Analysis of NPM1 splice variants reveals differential expression patterns of prognostic value in acute myeloid leukemia

Abstract

Mutations of the nucleophosmin-1 (NPM1) gene in cytogenetically normal (CN) acute myeloid leukemia (AML) identify a group of patients with more favorable prognosis. NPM1 encodes three main alternatively spliced isoforms R1(B23.1), R2(B23.2), and R3(B23.3). The expression of splice variants R1, R2 and R3 were higher in AML patients compared to normal cells of healthy volunteers (HVs), although RNA-seq analysis revealed enhanced R2 expression also in less differentiated cells of HVs as well as in AML cells. The variant R2, which lacks exons 11 and 12 coding for the nucleolar localization domain, might behave similar to the mutant form of NPM1 (NPM1mut). In accordance, in CN-AML high R2 expression was associated with favorable impact on outcome. Moreover, functional studies showed nucleolar localization of the eGFP-NPM1 wildtype and cytoplasmic localization of the eGFP-NPM1 mut protein. While the eGFP-NPM1 R2 splice variant localized predominantly in the nucleoplasm, we also could detect cytoplasmic expression for the R2 variant. These results support a unique biological consequence of R2 overexpression and in part explain our clinical observation, where that high R2 variant expression was associated with a better prognosis in CN-AML patients.

Keywords: AML; NPM1; splicing variants.

Figure 1. RNAseq analysis of R2 expression in 10 AML transcriptomes and 3 HVs bone marrow samples

Ten cell fractions of cells from normal bone marrow were obtained: myeloblasts (from n=2 healthy donors), promyelocytes (n=2), metamyelocytes (n=3) and neutrophils (n=3). P-value refers to all analyzed subfractions of cells. The analysis was performed with ANOVA test.

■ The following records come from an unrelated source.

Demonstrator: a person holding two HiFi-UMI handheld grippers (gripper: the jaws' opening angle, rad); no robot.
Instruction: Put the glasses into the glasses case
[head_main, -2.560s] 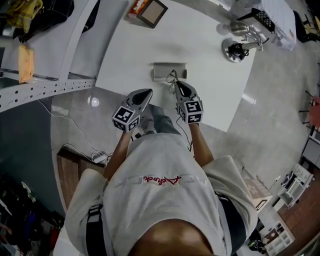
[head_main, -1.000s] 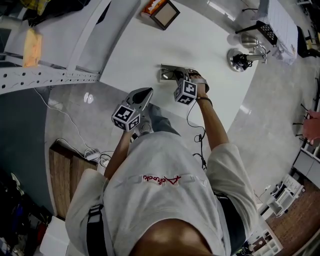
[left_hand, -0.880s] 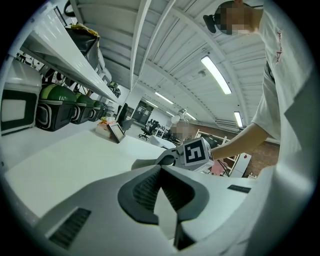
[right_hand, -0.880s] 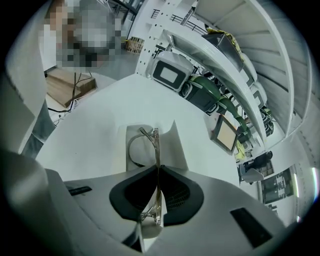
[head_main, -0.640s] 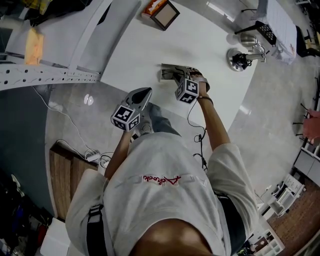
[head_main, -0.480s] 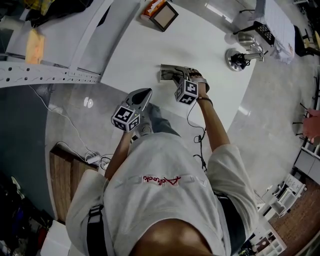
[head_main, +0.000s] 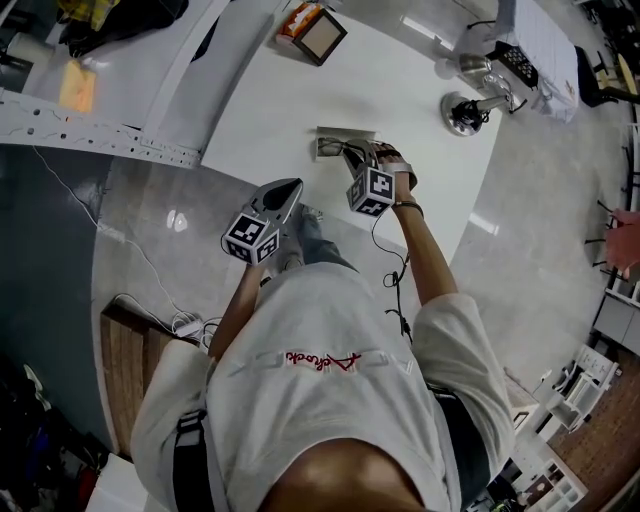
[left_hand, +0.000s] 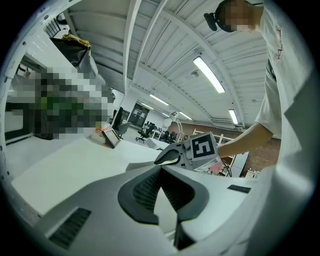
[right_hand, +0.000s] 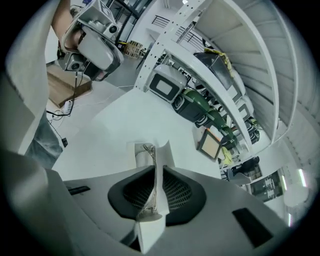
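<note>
White surface (head_main: 400, 90), open glasses case (head_main: 332, 146) at near edge.
Right gripper (right_hand: 159, 166) jaws closing, glasses (right_hand: 152, 190) between them, by case; left gripper (left_hand: 161, 167) jaws together.

Left gripper (head_main: 292, 187): held near the body on a bent left forearm (head_main: 235, 300), pointing roughly level, jaws together at the tips, nothing between them. Right gripper (head_main: 352, 160): reached forward on an extended right forearm (head_main: 422, 245), angled downward, jaws closing with the glasses (right_hand: 148, 185) between them, pads not yet pressing.
</note>
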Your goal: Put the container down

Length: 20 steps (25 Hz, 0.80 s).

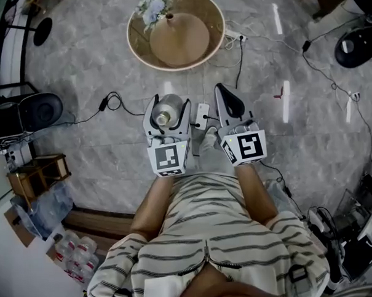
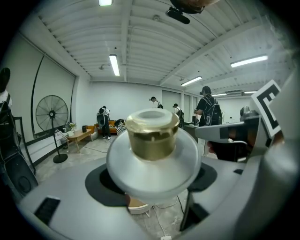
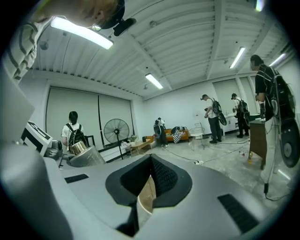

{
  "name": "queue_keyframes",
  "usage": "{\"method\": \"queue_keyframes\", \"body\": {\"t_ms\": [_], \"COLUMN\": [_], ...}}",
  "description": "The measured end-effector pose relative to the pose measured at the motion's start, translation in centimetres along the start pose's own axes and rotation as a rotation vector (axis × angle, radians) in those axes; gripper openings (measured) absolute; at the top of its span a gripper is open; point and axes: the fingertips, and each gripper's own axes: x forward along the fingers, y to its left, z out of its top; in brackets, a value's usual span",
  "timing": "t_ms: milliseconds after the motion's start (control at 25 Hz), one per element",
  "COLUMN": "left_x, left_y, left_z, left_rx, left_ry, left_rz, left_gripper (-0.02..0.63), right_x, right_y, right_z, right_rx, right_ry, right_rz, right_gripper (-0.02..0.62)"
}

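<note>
Seemingly capped container [image 2: 152, 140] — in left gripper [image 1: 169, 113]

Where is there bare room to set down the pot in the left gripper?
Bare floor lies between the round table and the speaker, and more right of the right gripper. The table is crowded: a tan cone and flowers nearly fill it. Cables and a power strip clutter the floor just short of the table.

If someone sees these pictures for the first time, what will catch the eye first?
First, the container with its gold cap, clamped between the jaws of the left gripper, just in front of the person. Beside it, the right gripper is closed and empty. Farther ahead stands a round table bearing a tan vase.
</note>
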Motion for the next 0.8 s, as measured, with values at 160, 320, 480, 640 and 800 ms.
{"method": "queue_keyframes", "body": {"t_ms": [160, 320, 480, 640, 800], "left_x": [4.2, 7.7, 11.3, 14.3, 16.5], "left_y": [1.5, 2.9, 4.3, 5.2, 5.3], "left_z": [-1.2, -3.4, -6.1, -9.0, -12.0], "left_rx": [-0.008, 0.002, -0.011, -0.012, -0.010], "left_ry": [0.040, 0.080, 0.107, 0.131, 0.164], "left_rz": [-0.030, -0.062, -0.082, -0.098, -0.118], "left_gripper": [0.330, 0.330, 0.330, 0.330, 0.330], "right_x": [4.0, 7.2, 10.2, 12.4, 13.7], "right_y": [-1.7, -2.8, -4.0, -5.1, -6.0], "right_z": [-2.0, -4.5, -7.6, -10.4, -13.1], "right_rx": [0.011, 0.033, 0.046, 0.060, 0.073], "right_ry": [0.043, 0.083, 0.121, 0.141, 0.165], "right_rz": [-0.024, -0.045, -0.060, -0.069, -0.087], "right_gripper": [0.009, 0.009, 0.009, 0.009, 0.009]}}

Figure 2. (A) Conventional PCR and Western blot analysis of NPM1 isoforms in cell lines

cDNA from the cell lines NB4, KG1, HEK293, K562, OCI-AML3, ME-1 and Kasumi-1 was analyzed by conventional PCR and protein lysates of the corresponding cell lines were analyzed on Western blot. β-actin was used as a loading control. Conventional PCR shows the expression of R1, R2 and R3 NPM1 isoforms in the cell lines, which could be confirmed by Western blot analysis. (B) Western blot analysis of NPM1 expression in 4 AML patients.

Figure 3

(A) Enhanced expression of NPM1 splice variant R2 was observed in 201 AML patients compared to HVs. (B) Expression levels of NPM1 splice variant R2 within CN-AML groups with NPM1 mutations (NPM1mut) and without its mutations (NPM1wt). No difference was seen between those groups of patients. (C) OS in 105 CN-AML patients divided according to the expression levels of R2 splice variant. (D) OS of the total 201 AML patients divided according to the expression levels of R2. (E) OS in CN-AML patients divided into four groups according to the expression levels of R2 and FLT3-ITD mutational status: R2high/noFLT3-ITD R2low/noFLT3-ITD, R2low/FLT3-ITD, R2high/FLT3-ITD and CEBPAdm cases. (F) OS in CN-AML patients divided into four groups according to the NPM1 and FLT3-ITD mutational status: NPM1mut/noFLT3-ITD, NPM1wt/noFLT3-ITD, NPM1wt/FLT3-ITD, NPM1mut/FLT3-ITD with additional group of CEBPAdm.

Figure 4. NPM1 wt, R2 and mut show different subcellular localization in AML patient and HEK293 cells

(A) Confocal analysis of AML patient cells transiently transfected with expression vectors for eGFP-NPM1 wt, eGFP-NPM1 R2 or eGFP-NPM1 mut. Transfected cells expressed eGFP-NPM1 fusion proteins (green fluorescence). (B) Confocal analysis of the stable HEK293 cell lines expressing NPM1 variants (NPM1 wt, NPM1 R2 and NPM1 mut) fused with fluorescent GFP tag. Nuclei were stained with DAPI. Images were collected with Nicon Ti confocal microscope.